For the testing itself we use some Vagrantfiles with definitions of the different server types we have. Knife-block provides a nice easy way for me to test against an mrowehl organization, and then use a devops-test organization for some automated validation, and finally swap to the prod organization to push stuff up live. So of course I want to be able to use the Vagrantfile when I’m testing locally and developing recipes, and use the same Vagrantfile on the Bamboo server with the devops-test organization to validate that everything is working. I didn’t want to have to go in and edit the chef-client provisioner config to swap organizations though, and using something like environment variables to drive it just seemed really ugly. Fortunately we ran across this post about pulling vagrant chef-client config from knife.rb and ended up putting together our Vagrantfiles so they automatically follow where knife-block is pointed. Together with the changes in the Vagrant 1.3 series releases to automatically remove node and client from the server when you do a ‘vagrant destroy’ it makes for an awesome testing setup. Just use knife block to swap around to different organizations and up/destroy your boxes as much as you want, your wanton path of destruction just gets all swept up automatically behind you.

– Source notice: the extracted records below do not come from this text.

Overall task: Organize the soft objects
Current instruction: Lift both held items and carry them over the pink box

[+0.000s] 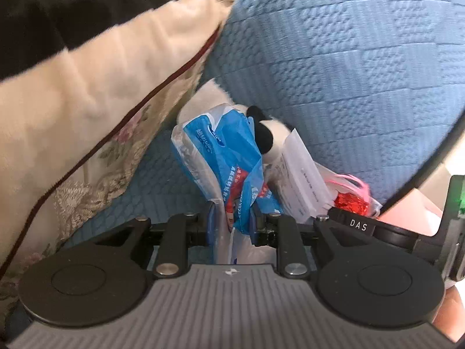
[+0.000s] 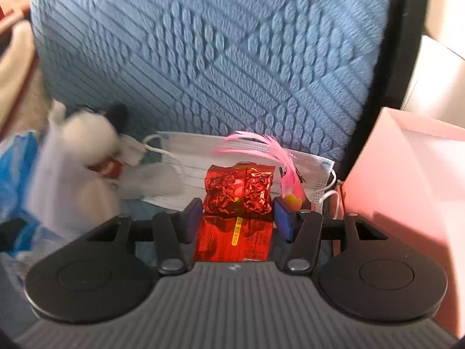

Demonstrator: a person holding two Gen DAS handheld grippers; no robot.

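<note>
— Jaws first: what are they doing?

— Left gripper [image 1: 232,221] is pinched on one blue-and-white plastic bag [image 1: 229,157]. Right gripper [image 2: 237,218] stands wider, its two blue pads on either side of one red foil packet [image 2: 239,192]; I cannot tell whether they press it.

— Count the soft things.

— One black-and-white plush toy [image 1: 266,133] tucked behind the bag, one face mask [image 2: 247,152] lying flat under the packet, one pink feathered trinket [image 2: 283,157] just beside it. One floral cushion [image 1: 96,122] leans at the left.

— Where does it all sit?

— On the blue quilted sofa [image 1: 334,72], against its backrest. One pink box [image 2: 407,180] stands to the right.
</note>
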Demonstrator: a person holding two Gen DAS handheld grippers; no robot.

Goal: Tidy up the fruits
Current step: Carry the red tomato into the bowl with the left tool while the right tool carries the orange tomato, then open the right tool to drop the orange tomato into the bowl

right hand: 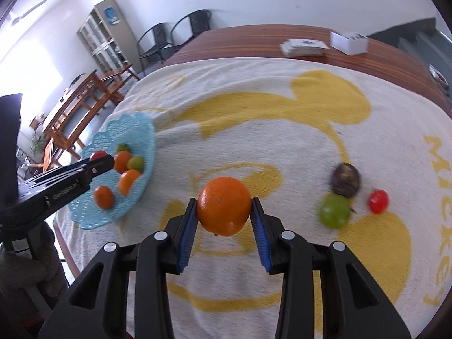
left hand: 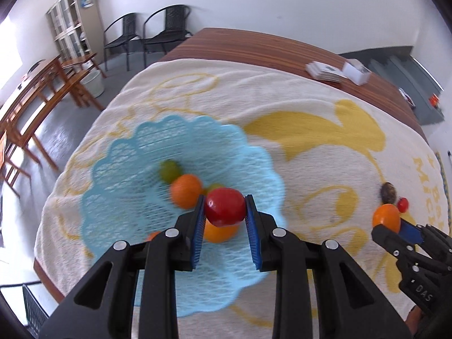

With the vagrant config hackery in place it doesn’t matter what organization we want to test against, the text of the Vagrantfile can stay the same as long as knife is pointed to the right place. That made it pretty trivial to put together a simple wrapper Rakefile to clear and populate the organizations. With those wrappers all our Bamboo server has to do is:

  • grab the latest from our chef-repo with git
  • ‘knife block use devops’ to swap to our test organization
  • ‘rake delete_all’ to clean out the test organization
  • ‘rake upload_all’ to put all the new cookbooks in place
  • ‘vagrant up’ for the actual test
  • and then a run always ending task to ‘vagrant destroy -f’

Fortunately the vagrant up command returns the exit status of the chef-client run as the status for the command, so picking up failures is pretty trivial.

Of course, this stuff isn’t perfect. The tests always run in our ‘dev’ environment, which has the cookbook versions unpinned. That’s how we can clean out and reload the organization each time without it causing trouble. Of course if you had pinned cookbook versions you would have to add in some logic to make sure you could load the proper version each time you reload. But for our current level of complexity, just knowing that the latest batch of changes doesn’t completely break is an awesome start.

It’s not quite ready for a release yet, but I’ve also got some Packer templates which converge a node using chef-client and export the Vagrant friendly box so I can distribute the VM. Once I have them cleaned up a bit I’ll post those too.

Update: The change for knife-block to follow the same knife.rb lookup logic as Chef has been merged into the main repo.